He almost passed most of his sentence: Nasim Haradinaj soon submits request for early release

Former deputy chairman of the War Veterans Organisation, Nasim Haradinaj, is expected to soon surrender at the request of the Special Court for early release. This, after he soon passes almost two-thirds of the sentence held, accounting for the sentence of four years and three months in prison. The news has been confirmed by the lawyer [...]
Former deputy chairman of the War Veterans Organisation, Nasim Haradinaj, is expected to soon surrender at the request of the Special Court for early release. This, after he soon passes almost two-thirds of the sentence held, accounting for the sentence of four years and three months in prison.
The news has confirmed Nasim Haradinaj's lawyer, Toby Cadman. He has said there will soon be a meeting with Haradinaj to discuss details of this request.
“Z. Haradinaj will have arrived soon two-thirds of his sentence, so he qualifies for easing the sentence, or early release. We are in the process of preparing the request and I will meet with Mr. Haradinaj this week to further discuss the issue. Our view is that there is solid grounds to support his early release request”, attorney Toby Cadman said of Nacional.
Nasim Haradinaj and Hysni Gucati were originally sentenced to four years and six months in prison. Later, The Hague's Appeals Court eased their sentence in four years and three months. They have been arrested since September 2020. His time in custody was counted in the total penalty.
Currently, lawyers have complained at The Hague Supreme Court to request lowering the sentence or the total release of the two leaders of the War Veterans Organisation.
The Special Court had long ago appointed the penalty to be handled. The chairman of this panel is the first appointed Special Court, Ekaterina Trendafilova. And then Judge Christine van den Wygnart and Daniel Fransen.
Appeal's Decision
Court of Appeals' main findings:
The panel first deals with alleged errors regarding court decisions not to reheat or edit materials. The panel finds that materials are not relevant to content but to their confidential nature. Knowing that they were part of the investigation, it was reasonable that a SPS investigator would confirm the confidential status of these documents. The panel notes that the defence had the opportunity to ask SPS investigators questions and that along with support on this evidence, the court confirmed authenticity. The accused have failed to prove mistakes in the court's findings. The procedure followed by the court meets the standards of fair judgment. The panel lowers Mr. Haradinaj.
The discovery of official secrets: The panel undermines Mr. Gucati and agrees to the juro that it is not specifically required that information must have been drawn directly from the head of the criminal act. The panel claims that Mr. Gucati has failed to prove that confidentially handled information should be confidential. The panel lowers defence objections for point 5 of the indictment.
Unauthorized discovery of witness identity: The defense has failed to prove errors in the court's findings. The sixth point of the indictment includes two serious forms of basic criminal activity, only one is relevant to this case, which is the case when criminal acts cause serious consequences for the protected person. The panel finds that the accused have failed to prove that the court relied on the testimony of the appointed witness. The panel finds that the court did not wrong that serious consequences were caused for witnesses who moved to the residence because they were in danger. The panel finds that this applies only to two witnesses.

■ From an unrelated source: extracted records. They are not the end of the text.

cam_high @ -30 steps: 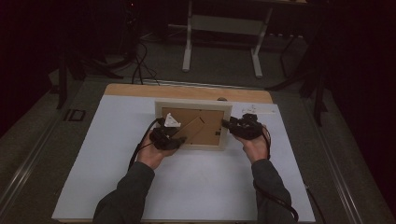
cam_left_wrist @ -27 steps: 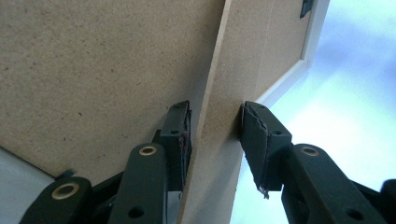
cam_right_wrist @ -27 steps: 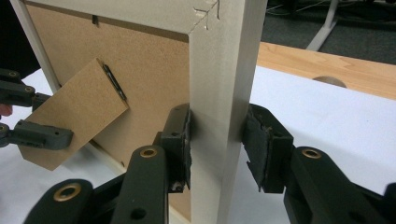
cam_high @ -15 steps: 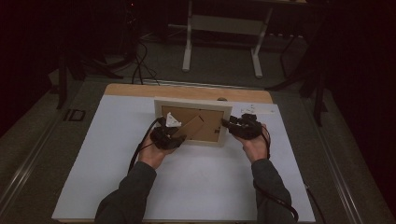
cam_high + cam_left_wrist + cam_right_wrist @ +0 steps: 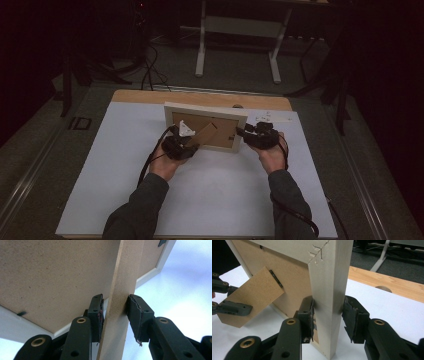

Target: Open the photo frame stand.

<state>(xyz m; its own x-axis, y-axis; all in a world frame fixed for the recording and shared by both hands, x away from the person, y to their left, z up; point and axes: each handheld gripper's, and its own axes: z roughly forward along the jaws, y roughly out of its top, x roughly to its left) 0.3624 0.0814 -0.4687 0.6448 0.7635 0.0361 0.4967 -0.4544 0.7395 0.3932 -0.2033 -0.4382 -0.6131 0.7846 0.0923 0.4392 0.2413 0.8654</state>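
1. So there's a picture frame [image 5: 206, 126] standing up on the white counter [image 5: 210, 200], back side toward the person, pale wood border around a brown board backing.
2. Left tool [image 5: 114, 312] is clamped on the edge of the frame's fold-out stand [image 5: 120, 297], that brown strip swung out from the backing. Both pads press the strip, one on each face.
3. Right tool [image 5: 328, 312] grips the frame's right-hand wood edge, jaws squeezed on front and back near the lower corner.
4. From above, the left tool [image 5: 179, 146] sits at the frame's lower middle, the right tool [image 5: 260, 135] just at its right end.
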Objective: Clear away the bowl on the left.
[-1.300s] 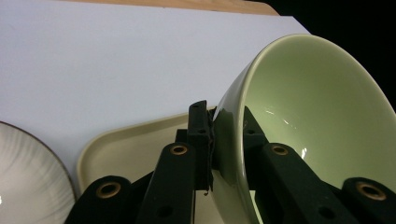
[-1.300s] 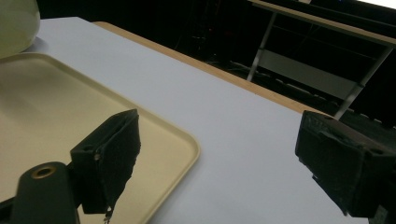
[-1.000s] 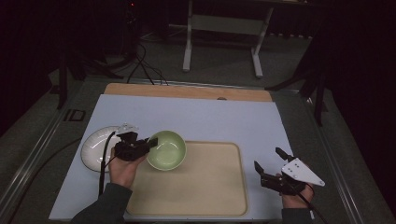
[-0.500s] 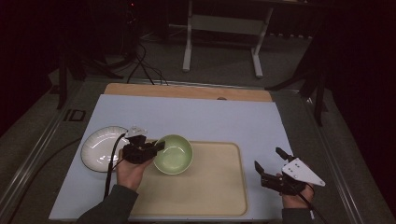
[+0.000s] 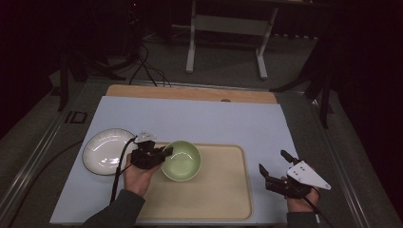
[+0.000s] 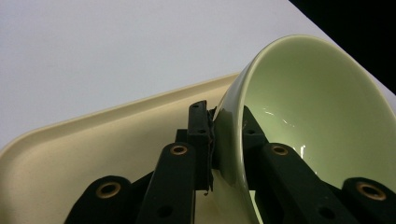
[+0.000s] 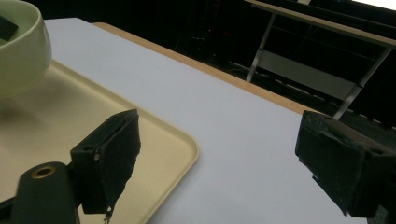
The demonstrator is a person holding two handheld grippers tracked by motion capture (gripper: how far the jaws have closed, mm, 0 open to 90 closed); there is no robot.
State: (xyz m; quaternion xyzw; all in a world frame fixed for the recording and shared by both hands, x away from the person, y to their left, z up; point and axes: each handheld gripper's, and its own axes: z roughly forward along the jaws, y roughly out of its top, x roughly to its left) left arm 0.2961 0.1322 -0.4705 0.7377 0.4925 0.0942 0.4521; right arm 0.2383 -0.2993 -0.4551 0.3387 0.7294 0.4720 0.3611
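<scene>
Pinching green bowl (image 5: 181,160) rim, left hand-held gripper (image 5: 164,153), over tray (image 5: 223,190)

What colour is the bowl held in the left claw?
Pale green bowl, glossy inside and out; clearest in the left gripper view.

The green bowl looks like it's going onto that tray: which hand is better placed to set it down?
The left. The left gripper is shut on the green bowl's rim, over the tray. The right gripper hangs open and empty off the tray's right edge.
</scene>
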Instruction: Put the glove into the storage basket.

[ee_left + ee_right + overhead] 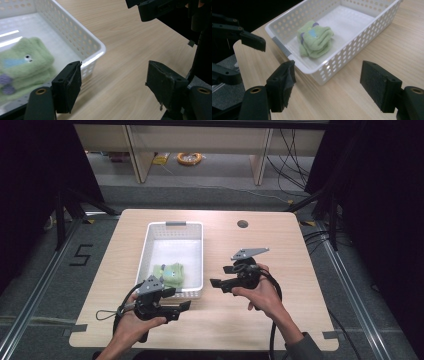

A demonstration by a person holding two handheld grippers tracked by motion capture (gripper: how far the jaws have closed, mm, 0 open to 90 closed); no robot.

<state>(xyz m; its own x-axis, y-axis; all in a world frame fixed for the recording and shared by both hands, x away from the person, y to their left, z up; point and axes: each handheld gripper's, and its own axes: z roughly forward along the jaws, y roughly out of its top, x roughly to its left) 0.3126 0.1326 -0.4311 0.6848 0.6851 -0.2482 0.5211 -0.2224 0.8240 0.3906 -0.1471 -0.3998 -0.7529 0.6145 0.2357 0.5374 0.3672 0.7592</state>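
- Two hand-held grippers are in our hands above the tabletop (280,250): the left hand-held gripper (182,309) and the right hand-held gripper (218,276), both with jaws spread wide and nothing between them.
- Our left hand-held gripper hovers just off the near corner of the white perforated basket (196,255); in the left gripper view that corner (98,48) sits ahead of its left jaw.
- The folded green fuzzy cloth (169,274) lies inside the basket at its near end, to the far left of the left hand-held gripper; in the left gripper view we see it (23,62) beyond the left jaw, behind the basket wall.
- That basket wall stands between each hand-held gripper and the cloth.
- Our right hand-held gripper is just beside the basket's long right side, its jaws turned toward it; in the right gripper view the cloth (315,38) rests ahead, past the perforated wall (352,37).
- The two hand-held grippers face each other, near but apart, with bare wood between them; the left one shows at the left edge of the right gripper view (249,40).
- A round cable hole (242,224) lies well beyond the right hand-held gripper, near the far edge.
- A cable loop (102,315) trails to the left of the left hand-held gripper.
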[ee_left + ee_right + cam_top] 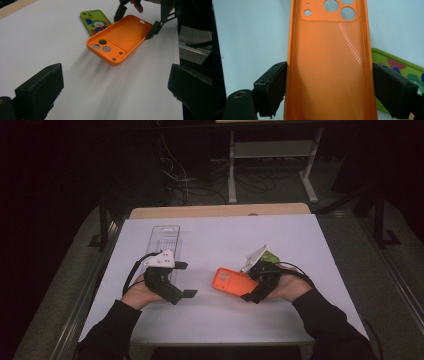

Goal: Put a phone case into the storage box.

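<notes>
An orange phone case (231,281) is held by its long sides, inner face up, with my right gripper (251,287) shut on it a little above the white sheet. In the right gripper view the orange phone case (329,57) spans the gap between both jaws of my right gripper (333,93), camera holes at the far end. A green phone case with a clown picture (96,22) lies flat just behind it. My left gripper (186,279) is open and empty, pointing right toward the orange case (118,41). Both wide-apart jaws of the left gripper (115,100) frame bare sheet.
A clear plastic package (165,238) lies on the white sheet (220,320) beyond my left hand. The sheet covers a wooden table (220,210). Cables and a table frame (270,150) stand on the dark floor behind.
</notes>
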Tool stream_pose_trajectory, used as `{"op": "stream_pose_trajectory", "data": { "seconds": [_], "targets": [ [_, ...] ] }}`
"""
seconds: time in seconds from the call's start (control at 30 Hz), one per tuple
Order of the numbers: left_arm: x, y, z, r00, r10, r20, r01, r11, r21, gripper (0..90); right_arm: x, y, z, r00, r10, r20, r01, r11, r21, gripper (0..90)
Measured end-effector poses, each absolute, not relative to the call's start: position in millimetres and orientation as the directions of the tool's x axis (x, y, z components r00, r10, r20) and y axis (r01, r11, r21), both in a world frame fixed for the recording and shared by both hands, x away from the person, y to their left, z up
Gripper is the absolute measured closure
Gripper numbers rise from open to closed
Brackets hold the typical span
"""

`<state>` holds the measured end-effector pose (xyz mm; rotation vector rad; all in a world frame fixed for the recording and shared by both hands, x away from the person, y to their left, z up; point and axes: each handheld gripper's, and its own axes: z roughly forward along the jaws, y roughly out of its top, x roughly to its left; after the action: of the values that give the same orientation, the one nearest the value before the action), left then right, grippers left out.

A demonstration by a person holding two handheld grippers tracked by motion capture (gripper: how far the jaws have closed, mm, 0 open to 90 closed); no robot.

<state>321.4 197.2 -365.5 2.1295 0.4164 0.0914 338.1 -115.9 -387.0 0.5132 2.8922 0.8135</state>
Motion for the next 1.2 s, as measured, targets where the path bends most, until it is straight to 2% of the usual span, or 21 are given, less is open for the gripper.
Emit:
{"op": "stream_pose_trajectory", "data": {
  "seconds": [0.3, 0.7, 1.03, 1.2],
  "targets": [
    [330, 177, -359, 0.968, 0.239, -0.071, 0.198, -0.563, 0.802, 0.0, 342, -119, -372, -0.964, 0.264, -0.035, 0.212, 0.842, 0.496, 15.7],
    [345, 152, -352, 0.989, 0.134, -0.064, 0.135, -0.628, 0.766, 0.0, 342, -112, -365, -0.99, 0.137, -0.021, 0.106, 0.85, 0.516, 15.7],
    [348, 133, -359, 0.997, 0.027, -0.07, 0.069, -0.705, 0.705, 0.0, 338, -101, -361, -0.996, 0.079, -0.031, 0.051, 0.851, 0.522, 15.6],
    [346, 126, -362, 0.996, 0.016, -0.085, 0.07, -0.723, 0.687, 0.0, 337, -97, -359, -0.998, 0.059, -0.03, 0.035, 0.85, 0.525, 15.6]
  ]
}}
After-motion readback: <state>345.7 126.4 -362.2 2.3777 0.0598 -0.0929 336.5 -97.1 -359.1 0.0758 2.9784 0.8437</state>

The court gave no explanation for its findings regarding the publication of a witness's name. For this reason, the Appeals Panel agrees with Mr. Gucati that the court erred and therefore acknowledged the reason for Mr. Gucatit.
Fear during criminal procedure: The Appeals panel thinks that preventing the criminal procedure has nothing to do with Article 387's alternative, and the court did not wrong that the accused used serious threats regarding criminal procedure. Regarding the word a serious threat, he judges that the legal goal was to include any threats to the force, not just the use of force. The interpretation of the court agrees with their provisions and purpose. The panel finds that the accused have failed to prove wrong in assessing the court of criminal acts for intimidation. The panel finds that the intentions of the two accused were intended not to give evidence. It leads to objections to defence against the findings.
The obstruction of official persons in performing official tasks with serious threat: The panel judges that the interpretation is in line with the purpose of the provision. Most of the panel finds that the accused have not proved wrong in a court assessment of this criminal act.
The panel explains there is a difference between forcing the SPS to prove its guilt, and the defence responsibility for presenting evidence to criminal support. The panel notes that the court rightly found out there was no push in criminal work on the prosecution's part.